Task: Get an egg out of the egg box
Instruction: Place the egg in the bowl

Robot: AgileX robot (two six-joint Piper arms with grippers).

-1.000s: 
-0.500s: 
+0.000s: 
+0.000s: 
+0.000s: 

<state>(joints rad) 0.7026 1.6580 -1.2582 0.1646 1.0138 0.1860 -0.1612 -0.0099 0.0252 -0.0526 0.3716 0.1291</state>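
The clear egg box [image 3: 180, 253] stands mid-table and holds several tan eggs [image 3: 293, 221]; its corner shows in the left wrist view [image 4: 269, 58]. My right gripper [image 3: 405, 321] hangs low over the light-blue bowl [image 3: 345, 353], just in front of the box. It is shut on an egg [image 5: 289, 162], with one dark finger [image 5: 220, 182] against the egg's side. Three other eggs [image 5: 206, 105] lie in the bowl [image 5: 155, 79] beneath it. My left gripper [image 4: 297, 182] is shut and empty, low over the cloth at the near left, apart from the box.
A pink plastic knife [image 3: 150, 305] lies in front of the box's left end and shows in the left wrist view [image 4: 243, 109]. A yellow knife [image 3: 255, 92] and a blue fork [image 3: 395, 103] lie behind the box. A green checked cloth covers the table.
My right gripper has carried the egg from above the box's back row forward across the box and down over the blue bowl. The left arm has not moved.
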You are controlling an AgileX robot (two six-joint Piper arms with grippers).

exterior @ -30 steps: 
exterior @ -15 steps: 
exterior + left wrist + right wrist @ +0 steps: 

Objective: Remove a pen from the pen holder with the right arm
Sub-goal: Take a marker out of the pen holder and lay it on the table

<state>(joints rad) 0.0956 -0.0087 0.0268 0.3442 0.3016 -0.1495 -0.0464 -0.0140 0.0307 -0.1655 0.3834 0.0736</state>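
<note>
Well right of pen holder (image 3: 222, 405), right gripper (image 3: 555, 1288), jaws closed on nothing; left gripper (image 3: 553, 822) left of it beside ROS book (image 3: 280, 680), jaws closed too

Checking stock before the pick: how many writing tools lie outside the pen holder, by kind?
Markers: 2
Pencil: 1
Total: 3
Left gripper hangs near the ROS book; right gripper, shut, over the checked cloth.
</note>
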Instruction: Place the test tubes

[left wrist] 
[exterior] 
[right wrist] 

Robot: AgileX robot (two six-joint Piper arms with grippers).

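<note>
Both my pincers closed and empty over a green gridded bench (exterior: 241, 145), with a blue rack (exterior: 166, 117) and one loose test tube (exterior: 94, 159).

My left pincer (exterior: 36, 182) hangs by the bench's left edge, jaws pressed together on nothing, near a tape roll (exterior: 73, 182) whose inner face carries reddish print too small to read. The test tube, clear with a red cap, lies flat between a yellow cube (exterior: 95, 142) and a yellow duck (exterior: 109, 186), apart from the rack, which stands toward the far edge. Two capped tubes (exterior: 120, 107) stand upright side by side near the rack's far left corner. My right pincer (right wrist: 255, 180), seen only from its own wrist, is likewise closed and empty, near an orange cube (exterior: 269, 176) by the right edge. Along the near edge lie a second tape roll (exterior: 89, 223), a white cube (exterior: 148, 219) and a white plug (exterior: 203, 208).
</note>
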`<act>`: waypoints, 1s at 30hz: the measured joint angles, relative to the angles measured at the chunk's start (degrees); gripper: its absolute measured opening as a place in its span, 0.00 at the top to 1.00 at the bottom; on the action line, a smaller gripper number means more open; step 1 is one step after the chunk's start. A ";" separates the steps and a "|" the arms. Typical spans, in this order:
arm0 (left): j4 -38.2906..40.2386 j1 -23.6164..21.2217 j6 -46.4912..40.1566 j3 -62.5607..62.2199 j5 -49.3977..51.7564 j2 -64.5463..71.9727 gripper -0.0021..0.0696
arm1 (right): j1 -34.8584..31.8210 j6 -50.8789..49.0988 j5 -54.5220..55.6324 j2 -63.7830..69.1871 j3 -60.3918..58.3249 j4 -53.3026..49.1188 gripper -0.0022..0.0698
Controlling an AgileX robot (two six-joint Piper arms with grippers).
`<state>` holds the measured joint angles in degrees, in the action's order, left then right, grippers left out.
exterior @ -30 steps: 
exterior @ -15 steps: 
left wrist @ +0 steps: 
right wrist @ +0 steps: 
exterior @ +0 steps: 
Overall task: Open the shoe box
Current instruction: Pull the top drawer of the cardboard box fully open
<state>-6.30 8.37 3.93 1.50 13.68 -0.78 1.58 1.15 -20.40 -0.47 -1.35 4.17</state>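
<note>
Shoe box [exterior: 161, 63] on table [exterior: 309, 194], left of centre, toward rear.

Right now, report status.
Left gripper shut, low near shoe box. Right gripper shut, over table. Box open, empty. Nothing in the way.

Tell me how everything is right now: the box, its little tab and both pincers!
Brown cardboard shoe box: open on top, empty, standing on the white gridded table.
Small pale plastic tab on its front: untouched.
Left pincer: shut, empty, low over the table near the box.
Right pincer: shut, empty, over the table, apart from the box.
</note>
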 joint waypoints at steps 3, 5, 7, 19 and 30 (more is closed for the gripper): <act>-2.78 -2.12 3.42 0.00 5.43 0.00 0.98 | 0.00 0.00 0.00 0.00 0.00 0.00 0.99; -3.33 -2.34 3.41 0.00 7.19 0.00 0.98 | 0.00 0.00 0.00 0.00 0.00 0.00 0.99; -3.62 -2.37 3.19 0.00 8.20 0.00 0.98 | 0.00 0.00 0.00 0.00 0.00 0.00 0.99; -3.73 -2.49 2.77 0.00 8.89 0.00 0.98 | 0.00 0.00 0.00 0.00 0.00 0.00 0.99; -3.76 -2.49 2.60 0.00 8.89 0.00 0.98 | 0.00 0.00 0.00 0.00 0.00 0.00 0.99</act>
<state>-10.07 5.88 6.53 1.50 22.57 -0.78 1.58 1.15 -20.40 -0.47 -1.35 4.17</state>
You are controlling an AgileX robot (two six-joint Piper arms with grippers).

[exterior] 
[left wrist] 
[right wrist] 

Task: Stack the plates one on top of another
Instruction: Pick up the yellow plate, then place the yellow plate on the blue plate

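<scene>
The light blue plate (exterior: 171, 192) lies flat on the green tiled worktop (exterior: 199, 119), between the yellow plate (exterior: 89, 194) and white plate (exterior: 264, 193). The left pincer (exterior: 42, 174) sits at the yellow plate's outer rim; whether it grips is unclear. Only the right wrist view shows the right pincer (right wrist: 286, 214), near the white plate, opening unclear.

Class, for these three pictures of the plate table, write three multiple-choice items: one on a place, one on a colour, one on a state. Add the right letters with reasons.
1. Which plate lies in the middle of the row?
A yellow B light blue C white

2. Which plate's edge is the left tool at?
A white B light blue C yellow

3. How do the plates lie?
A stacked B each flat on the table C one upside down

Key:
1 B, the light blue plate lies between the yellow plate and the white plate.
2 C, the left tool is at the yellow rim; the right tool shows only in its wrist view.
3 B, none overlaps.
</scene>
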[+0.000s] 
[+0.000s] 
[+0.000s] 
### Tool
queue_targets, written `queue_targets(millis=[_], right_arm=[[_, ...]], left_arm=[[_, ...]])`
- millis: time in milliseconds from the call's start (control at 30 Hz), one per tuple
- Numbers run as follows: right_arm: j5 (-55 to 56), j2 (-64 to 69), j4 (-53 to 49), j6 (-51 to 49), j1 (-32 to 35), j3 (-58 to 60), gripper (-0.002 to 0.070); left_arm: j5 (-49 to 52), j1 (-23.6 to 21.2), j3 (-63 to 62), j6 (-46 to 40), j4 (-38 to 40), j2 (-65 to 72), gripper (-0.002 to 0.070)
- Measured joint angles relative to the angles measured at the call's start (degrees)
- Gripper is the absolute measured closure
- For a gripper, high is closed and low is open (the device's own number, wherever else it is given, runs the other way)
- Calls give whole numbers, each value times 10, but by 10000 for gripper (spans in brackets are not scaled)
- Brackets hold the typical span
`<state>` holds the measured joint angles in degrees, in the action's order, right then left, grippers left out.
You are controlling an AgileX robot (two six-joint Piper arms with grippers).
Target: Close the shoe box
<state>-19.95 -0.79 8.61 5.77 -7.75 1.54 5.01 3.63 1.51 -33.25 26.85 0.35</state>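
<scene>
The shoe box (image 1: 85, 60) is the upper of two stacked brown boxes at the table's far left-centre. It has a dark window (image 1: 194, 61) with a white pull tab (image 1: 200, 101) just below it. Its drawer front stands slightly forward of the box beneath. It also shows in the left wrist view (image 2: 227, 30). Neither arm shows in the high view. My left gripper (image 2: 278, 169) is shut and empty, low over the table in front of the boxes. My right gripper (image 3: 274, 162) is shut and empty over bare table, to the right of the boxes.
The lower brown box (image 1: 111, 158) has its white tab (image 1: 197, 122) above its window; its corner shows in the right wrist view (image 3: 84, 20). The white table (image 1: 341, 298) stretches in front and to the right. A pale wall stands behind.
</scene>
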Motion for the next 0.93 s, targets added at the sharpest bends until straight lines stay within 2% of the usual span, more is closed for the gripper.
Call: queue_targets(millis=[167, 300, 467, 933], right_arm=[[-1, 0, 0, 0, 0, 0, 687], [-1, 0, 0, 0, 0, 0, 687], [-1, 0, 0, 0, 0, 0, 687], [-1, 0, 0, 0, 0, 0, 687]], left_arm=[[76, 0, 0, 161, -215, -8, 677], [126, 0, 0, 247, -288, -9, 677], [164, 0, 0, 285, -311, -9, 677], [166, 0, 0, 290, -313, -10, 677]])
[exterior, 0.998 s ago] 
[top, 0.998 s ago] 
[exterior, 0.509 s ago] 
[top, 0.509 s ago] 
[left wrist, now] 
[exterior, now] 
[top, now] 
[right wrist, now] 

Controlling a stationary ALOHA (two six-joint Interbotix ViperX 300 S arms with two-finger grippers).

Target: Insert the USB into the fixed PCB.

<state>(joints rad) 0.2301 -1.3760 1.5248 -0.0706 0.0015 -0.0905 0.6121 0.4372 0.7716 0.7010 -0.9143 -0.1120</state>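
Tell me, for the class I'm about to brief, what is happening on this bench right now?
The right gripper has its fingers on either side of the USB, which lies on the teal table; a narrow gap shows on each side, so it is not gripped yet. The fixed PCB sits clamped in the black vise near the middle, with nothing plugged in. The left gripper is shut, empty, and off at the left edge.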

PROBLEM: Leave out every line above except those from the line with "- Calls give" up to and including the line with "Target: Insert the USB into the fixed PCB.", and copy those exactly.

WRITTEN RESPONSE:
- Calls give whole numbers, each value times 10, but by 10000 for gripper (spans in brackets are not scaled)
- Brackets hold the typical span
`<state>` holds the measured joint angles in degrees, in the action's order, right then left, grippers left out.
You are controlling an AgileX robot (two six-joint Piper arms with grippers).
Target: Close the shoe box
<state>-19.95 -0.79 8.61 5.77 -7.75 1.54 5.01 3.63 1.51 -33.25 26.85 0.35</state>
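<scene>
The shoe box (image 1: 85, 60) is the upper of two stacked brown boxes at the table's far left-centre. It has a dark window (image 1: 194, 61) with a white pull tab (image 1: 200, 101) just below it. Its drawer front stands slightly forward of the box beneath. It also shows in the left wrist view (image 2: 227, 30). Neither arm shows in the high view. My left gripper (image 2: 278, 169) is shut and empty, low over the table in front of the boxes. My right gripper (image 3: 274, 162) is shut and empty over bare table, to the right of the boxes.
The lower brown box (image 1: 111, 158) has its white tab (image 1: 197, 122) above its window; its corner shows in the right wrist view (image 3: 84, 20). The white table (image 1: 341, 298) stretches in front and to the right. A pale wall stands behind.
</scene>
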Motion for the next 0.93 s, targets added at the sharpest bends until straight lines stay within 2% of the usual span, more is closed for the gripper.
Call: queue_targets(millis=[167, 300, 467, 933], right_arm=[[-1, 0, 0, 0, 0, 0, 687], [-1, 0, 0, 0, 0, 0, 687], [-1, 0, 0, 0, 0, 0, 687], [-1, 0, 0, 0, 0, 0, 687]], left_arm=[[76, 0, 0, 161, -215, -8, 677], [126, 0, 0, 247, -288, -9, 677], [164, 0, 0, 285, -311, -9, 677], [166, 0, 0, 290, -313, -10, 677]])
[exterior, 0.998 s ago] 
[top, 0.998 s ago] 
[exterior, 0.509 s ago] 
[top, 0.509 s ago] 
[left wrist, now] 
[exterior, now] 
[top, now] 
[right wrist, now] 

Controlling a stationary ALOHA (two six-joint Interbotix ViperX 300 S arms with two-finger grippers).

Target: Insert the USB into the fixed PCB.

That completes the answer, and no more is expected.